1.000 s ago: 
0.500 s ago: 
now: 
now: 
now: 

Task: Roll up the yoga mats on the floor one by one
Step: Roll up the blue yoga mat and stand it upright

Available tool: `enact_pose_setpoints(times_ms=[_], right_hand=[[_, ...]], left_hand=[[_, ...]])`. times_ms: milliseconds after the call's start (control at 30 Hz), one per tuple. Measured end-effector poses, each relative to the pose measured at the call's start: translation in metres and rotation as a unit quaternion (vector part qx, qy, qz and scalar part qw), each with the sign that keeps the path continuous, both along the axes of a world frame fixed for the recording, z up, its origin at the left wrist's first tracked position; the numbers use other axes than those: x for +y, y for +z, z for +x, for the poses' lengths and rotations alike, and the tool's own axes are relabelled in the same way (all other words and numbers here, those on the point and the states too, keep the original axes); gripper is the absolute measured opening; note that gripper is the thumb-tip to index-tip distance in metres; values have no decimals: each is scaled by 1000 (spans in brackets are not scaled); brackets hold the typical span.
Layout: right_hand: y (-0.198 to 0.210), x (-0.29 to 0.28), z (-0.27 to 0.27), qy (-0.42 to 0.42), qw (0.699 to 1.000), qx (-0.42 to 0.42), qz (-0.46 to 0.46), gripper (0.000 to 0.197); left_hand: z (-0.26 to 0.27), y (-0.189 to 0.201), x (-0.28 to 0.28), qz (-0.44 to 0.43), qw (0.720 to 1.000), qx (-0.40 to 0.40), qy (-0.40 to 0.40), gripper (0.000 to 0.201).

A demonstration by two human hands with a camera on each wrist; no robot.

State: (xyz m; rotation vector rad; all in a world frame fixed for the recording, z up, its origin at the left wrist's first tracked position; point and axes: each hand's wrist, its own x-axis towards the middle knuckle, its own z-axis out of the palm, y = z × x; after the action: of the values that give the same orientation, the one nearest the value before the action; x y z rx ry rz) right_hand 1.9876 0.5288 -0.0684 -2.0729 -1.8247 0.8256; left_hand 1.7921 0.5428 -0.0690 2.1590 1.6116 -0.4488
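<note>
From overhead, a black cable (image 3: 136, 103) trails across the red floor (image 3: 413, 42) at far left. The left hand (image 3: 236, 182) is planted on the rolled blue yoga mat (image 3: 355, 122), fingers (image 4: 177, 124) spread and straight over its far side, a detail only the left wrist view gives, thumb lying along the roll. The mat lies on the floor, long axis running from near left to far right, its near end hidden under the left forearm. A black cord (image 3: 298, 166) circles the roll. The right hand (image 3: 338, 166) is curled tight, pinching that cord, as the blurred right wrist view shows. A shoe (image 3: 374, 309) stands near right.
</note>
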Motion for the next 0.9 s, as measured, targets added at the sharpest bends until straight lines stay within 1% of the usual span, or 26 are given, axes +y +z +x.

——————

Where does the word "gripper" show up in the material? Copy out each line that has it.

Available tool: `enact_pose_setpoints(times_ms=[_], right_hand=[[_, ...]], left_hand=[[_, ...]])`. times_ms: milliseconds after the call's start (control at 30 Hz), one per tuple. Measured end-effector poses, each relative to the pose measured at the call's start: translation in metres and rotation as a unit quaternion (vector part qx, qy, qz and scalar part qw), each with the sign that keeps the path continuous, both along the axes of a world frame fixed for the recording, z up, its origin at the left wrist's first tracked position; the numbers use other axes than those: x for +y, y for +z, z for +x, for the poses' lengths and rotations alike, and the tool's own axes are relabelled in the same way (all other words and numbers here, those on the point and the states too, keep the original axes); gripper is the absolute measured opening; note that gripper is the thumb-tip to index-tip distance in metres; values have no decimals: each is scaled by 1000 (spans in brackets are not scaled); brackets hold the typical span.
Layout: right_hand: y (-0.198 to 0.210), x (-0.29 to 0.28), z (-0.27 to 0.27), qy (-0.42 to 0.42), qw (0.699 to 1.000), qx (-0.42 to 0.42), qz (-0.46 to 0.46), gripper (0.000 to 0.197); left_hand: z (-0.26 to 0.27), y (-0.189 to 0.201), x (-0.28 to 0.28), qz (-0.44 to 0.43), qw (0.720 to 1.000), qx (-0.40 to 0.40), qy (-0.40 to 0.40), gripper (0.000 to 0.201).

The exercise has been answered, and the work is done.